* _What you are asked to do_
Here are some records; copy every line that holds the word "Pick".

Records from a data source

---------------

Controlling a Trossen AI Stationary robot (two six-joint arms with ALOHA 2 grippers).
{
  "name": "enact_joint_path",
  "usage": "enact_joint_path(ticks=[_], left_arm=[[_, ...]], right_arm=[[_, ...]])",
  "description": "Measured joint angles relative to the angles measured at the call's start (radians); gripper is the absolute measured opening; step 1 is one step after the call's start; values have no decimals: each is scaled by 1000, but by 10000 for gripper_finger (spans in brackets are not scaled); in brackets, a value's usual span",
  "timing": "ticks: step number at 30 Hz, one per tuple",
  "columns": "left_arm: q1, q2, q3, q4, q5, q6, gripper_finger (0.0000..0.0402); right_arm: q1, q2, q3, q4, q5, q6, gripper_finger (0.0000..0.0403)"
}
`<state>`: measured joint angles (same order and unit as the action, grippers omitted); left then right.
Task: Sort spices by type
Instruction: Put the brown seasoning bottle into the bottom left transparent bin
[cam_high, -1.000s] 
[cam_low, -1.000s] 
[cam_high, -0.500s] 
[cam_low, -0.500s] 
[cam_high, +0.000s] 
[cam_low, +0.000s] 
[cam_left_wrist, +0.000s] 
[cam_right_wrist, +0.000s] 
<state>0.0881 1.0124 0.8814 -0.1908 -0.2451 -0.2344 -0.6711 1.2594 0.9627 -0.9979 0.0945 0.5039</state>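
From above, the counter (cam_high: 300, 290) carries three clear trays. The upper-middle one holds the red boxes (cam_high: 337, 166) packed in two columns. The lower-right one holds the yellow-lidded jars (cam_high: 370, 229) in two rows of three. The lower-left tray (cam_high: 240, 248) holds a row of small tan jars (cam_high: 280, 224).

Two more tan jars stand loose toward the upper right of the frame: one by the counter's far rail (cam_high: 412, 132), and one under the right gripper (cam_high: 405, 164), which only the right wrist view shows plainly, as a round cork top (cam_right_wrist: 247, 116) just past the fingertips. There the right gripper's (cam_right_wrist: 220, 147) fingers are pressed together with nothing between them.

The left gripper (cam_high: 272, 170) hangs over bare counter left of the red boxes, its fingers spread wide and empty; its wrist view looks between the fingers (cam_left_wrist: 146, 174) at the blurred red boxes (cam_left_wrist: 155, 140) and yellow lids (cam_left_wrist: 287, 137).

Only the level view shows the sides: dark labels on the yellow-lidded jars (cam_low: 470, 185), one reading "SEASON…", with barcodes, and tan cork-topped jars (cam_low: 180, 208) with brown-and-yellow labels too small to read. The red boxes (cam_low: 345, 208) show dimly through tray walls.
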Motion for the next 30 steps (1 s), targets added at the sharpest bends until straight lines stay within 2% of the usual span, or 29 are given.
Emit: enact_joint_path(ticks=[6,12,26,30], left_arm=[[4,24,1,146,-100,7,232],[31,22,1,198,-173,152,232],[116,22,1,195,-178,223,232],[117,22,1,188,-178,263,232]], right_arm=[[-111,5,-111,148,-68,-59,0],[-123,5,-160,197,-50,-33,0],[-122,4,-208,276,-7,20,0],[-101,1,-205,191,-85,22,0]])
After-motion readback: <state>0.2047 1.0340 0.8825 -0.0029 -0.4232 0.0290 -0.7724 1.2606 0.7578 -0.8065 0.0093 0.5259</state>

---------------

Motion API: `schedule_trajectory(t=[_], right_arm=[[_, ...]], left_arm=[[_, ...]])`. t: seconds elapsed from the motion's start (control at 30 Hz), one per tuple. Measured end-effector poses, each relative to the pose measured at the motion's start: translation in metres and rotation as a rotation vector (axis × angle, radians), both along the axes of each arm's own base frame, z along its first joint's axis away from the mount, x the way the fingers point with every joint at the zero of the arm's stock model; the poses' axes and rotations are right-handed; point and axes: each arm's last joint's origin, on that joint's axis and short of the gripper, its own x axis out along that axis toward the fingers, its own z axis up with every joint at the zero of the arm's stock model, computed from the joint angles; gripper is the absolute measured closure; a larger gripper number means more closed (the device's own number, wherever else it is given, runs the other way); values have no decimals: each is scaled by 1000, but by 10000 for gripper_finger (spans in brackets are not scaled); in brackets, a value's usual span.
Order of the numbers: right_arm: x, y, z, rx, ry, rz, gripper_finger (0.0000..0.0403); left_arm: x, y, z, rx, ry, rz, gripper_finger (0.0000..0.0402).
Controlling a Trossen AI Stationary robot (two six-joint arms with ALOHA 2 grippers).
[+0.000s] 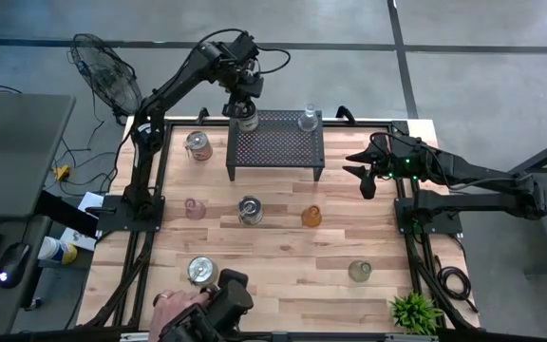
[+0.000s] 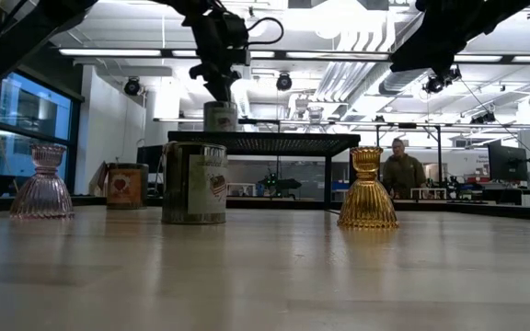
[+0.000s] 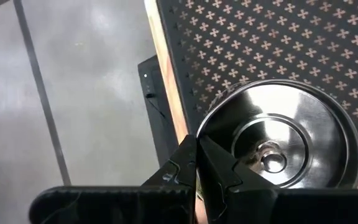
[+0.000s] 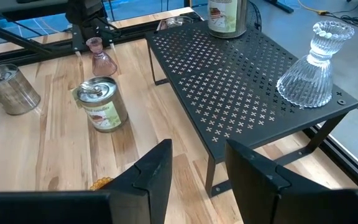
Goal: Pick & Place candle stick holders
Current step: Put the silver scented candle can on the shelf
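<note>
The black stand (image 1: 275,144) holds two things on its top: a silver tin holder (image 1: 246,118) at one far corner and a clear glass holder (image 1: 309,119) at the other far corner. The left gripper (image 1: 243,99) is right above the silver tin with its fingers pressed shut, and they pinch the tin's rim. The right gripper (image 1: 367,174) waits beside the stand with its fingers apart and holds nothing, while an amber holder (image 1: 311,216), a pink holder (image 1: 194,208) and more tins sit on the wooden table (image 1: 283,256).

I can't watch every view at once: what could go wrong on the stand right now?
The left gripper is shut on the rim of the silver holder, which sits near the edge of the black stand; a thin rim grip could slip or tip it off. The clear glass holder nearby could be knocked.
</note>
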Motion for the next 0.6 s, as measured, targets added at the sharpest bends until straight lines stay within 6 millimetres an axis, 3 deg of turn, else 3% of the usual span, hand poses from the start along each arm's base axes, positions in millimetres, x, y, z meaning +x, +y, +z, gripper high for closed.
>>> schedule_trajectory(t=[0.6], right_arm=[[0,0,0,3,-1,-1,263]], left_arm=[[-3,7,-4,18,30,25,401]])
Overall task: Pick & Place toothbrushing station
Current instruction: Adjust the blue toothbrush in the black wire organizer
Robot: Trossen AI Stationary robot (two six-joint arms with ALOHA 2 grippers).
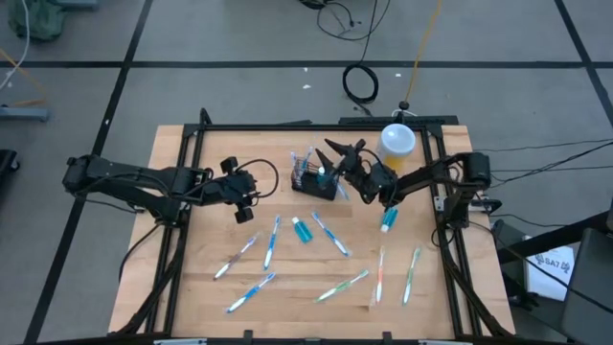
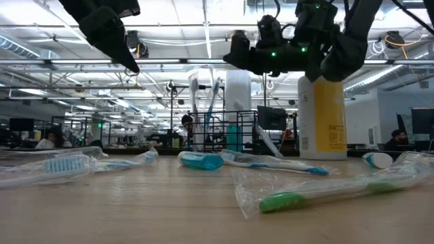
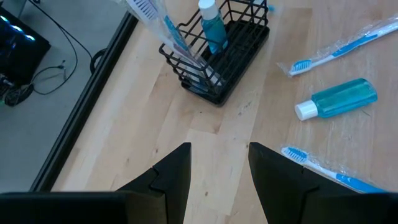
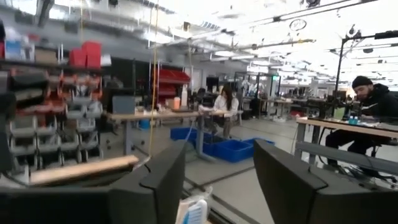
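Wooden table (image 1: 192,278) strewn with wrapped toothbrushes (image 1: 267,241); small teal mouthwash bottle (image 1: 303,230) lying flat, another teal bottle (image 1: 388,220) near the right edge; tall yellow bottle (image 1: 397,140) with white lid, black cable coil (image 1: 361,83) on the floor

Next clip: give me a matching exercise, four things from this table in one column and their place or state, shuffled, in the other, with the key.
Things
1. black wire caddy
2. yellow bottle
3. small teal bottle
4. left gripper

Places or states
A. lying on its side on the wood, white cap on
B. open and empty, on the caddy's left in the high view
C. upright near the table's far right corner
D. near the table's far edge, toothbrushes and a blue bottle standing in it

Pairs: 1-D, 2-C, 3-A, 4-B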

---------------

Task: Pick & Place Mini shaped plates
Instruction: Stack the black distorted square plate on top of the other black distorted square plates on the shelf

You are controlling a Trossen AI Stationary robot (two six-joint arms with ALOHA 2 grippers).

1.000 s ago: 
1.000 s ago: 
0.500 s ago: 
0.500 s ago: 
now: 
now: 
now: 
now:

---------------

* _Answer space_
Goal: Pick & Place candle stick holders
Overall task: Pick & Place toothbrushing station
Task: Pick & Place Mini shaped plates

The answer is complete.